Saturday, May 14, 2011

Just a few thoughts...

It has been a tough couple of weeks for me. I knew Mother's Day was coming and to say it was a painful idea is just the tip of the ice berg. I also have a niece due any day and while I am truly happy for her parents it is also hard for me knowing we can't experience those same feelings. It makes me mad that for us having a child will be so technical and involve many people and be extremely planned. When we got married I told Stephen I was looking forward to telling him I was pregnant someday and it being a complete shock. Well he turned to me and said, no, it will be when we plan it. HA! Guess he gets his wish....Now we are looking at the calender, looking at money, looking at jobs etc and then deciding when might be the best time to tell the doctor we want to start the long and tedious process of IVF. Truth be told I don't want to give myself multiple shots a day and be poked and prodded. It all just seems so unfair! But if the end result is a baby then I'm more than willing to do it.

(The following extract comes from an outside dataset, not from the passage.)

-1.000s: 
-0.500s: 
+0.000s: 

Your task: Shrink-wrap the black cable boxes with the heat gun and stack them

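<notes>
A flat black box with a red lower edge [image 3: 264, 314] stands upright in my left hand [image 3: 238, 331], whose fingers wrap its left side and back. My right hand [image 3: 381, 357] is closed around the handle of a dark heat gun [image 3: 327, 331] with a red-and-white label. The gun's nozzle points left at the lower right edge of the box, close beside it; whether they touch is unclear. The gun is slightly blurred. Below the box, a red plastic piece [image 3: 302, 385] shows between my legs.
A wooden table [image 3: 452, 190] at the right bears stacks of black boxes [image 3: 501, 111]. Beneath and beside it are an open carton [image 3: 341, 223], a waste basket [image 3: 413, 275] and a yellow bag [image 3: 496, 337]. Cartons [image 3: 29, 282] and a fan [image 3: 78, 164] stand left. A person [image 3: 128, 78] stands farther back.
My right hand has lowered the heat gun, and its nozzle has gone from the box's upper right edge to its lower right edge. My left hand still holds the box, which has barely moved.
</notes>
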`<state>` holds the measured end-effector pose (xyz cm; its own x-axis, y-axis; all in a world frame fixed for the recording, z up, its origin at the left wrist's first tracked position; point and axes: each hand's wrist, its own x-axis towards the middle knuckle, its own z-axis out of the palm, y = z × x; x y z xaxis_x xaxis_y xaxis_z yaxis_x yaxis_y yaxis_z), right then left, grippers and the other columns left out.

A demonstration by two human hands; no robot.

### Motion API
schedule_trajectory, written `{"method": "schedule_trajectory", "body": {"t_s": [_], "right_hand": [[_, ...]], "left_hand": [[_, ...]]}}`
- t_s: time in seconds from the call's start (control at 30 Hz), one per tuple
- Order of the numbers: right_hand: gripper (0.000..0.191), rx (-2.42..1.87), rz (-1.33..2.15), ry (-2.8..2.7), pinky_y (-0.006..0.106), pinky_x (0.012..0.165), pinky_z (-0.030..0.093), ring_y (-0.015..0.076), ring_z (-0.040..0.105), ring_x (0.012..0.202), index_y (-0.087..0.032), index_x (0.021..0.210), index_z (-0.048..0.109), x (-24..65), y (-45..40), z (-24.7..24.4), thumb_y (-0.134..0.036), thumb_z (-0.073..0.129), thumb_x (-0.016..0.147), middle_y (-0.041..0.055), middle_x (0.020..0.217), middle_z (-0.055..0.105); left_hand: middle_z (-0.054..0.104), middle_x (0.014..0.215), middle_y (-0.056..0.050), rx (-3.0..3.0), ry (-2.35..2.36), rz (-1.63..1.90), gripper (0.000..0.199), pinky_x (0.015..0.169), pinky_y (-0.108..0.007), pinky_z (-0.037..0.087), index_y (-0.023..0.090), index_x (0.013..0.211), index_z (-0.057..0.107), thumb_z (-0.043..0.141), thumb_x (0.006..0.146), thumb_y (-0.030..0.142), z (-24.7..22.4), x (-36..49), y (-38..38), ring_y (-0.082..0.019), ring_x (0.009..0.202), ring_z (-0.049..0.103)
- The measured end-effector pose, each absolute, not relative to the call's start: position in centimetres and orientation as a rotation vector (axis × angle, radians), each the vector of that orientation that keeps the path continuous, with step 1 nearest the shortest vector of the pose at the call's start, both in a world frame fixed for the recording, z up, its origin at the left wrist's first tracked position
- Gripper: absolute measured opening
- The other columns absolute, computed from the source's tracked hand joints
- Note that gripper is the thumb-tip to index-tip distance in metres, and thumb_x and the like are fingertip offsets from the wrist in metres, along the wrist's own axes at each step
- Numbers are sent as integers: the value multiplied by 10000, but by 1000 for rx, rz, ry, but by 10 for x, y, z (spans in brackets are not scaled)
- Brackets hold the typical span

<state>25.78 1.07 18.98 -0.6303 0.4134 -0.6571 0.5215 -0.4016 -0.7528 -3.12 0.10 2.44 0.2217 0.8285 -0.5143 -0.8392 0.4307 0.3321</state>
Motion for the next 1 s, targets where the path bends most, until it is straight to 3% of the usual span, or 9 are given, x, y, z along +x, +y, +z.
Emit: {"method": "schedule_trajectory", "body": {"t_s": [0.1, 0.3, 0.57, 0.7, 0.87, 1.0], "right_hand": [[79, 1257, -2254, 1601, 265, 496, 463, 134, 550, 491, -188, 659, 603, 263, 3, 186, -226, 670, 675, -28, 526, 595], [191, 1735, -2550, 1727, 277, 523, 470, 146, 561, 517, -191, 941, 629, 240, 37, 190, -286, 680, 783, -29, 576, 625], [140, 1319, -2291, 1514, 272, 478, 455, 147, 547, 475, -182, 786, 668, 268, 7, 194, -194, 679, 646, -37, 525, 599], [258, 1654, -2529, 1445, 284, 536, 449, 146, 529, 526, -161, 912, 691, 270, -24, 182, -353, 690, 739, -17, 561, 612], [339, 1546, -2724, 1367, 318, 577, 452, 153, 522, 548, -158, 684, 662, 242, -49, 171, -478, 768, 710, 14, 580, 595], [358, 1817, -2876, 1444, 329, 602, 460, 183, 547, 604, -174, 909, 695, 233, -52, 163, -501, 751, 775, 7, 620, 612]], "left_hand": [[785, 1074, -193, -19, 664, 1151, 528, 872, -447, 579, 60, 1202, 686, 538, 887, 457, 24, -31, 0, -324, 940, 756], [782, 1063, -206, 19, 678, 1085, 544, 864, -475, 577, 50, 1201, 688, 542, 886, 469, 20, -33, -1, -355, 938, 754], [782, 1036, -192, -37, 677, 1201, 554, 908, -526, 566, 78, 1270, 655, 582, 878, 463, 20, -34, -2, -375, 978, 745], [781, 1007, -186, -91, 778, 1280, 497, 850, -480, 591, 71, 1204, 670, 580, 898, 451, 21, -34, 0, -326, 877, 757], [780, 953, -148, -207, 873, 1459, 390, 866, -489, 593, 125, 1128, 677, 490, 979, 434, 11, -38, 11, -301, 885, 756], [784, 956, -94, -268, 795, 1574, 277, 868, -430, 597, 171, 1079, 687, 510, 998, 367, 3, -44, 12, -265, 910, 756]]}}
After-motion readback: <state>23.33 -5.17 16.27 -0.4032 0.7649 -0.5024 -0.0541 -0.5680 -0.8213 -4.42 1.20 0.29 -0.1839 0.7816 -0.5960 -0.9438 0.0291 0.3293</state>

I knew Mother's Day was gonna suck for me. I have a great husband that got me a card from my fur kids and it made me cry...he is so sweet. Lately I don't know how to make it through things, I am trying to protect myself from yet more pain, but it never goes away. I have been to all the baby showers and congratulated new parents, friends and family. While I am happy for them a part of me seems to break every time. I've grown tired of crying on my way home from my in laws from seeing my niece and nephew so I started avoiding it. I hope you can understand why. All the Christian infertility books I've read say its ok, but I'm such a "people pleaser" I worry and stress about that too!

Some days I don't know how I can possibly keep going. I try to stay strong and give my dogs a hug (I am SOOO thankful for them!!) and talk to my husband. When I feel all alone in my pain I remember that I have him and know that others have been in my shoes. I don't know why we have been given this burden but I try to remember that God is in control, He has a plan for us and that this will make us love and appreciate any children we are given THAT much more! Now I want to share a Mother's Day poem I found on an infertility blog:    

“Happy Mother's Day”
It comes around every year;
but when you have empty arms,
it's very hard to hear.

It's a day to celebrate a mother,
for all the trials she overcame;
and a reminder to an infertile
of her loneliness and shame.

But what really makes a mother,
Is it just conception and birth?
Or is there something more,
that shows a mother's worth?

It's putting your child first,
in everything you do;
it's sacrifice and determination,
and love and patience too.

An infertile woman makes all her plans,
around a child not yet conceived;
she loves them even though they aren't here,
more than she ever could have believed.

She appreciates and understands,
what a blessing that children are;
she works hard for just a chance,
that motherhood is not that far.

All odds are stacked against her,
and yet she still has hope;
everyday is another struggle,
finding ways to help her cope.

So even though her arms are empty,
she can still be a mother too;
So say a special “Happy Mother's Day”
                                       for those waiting for their dreams to come true!

I know Mother's Day is over, I'm a little late but I thought it was very nice. If you think about us we appreciate your prayers.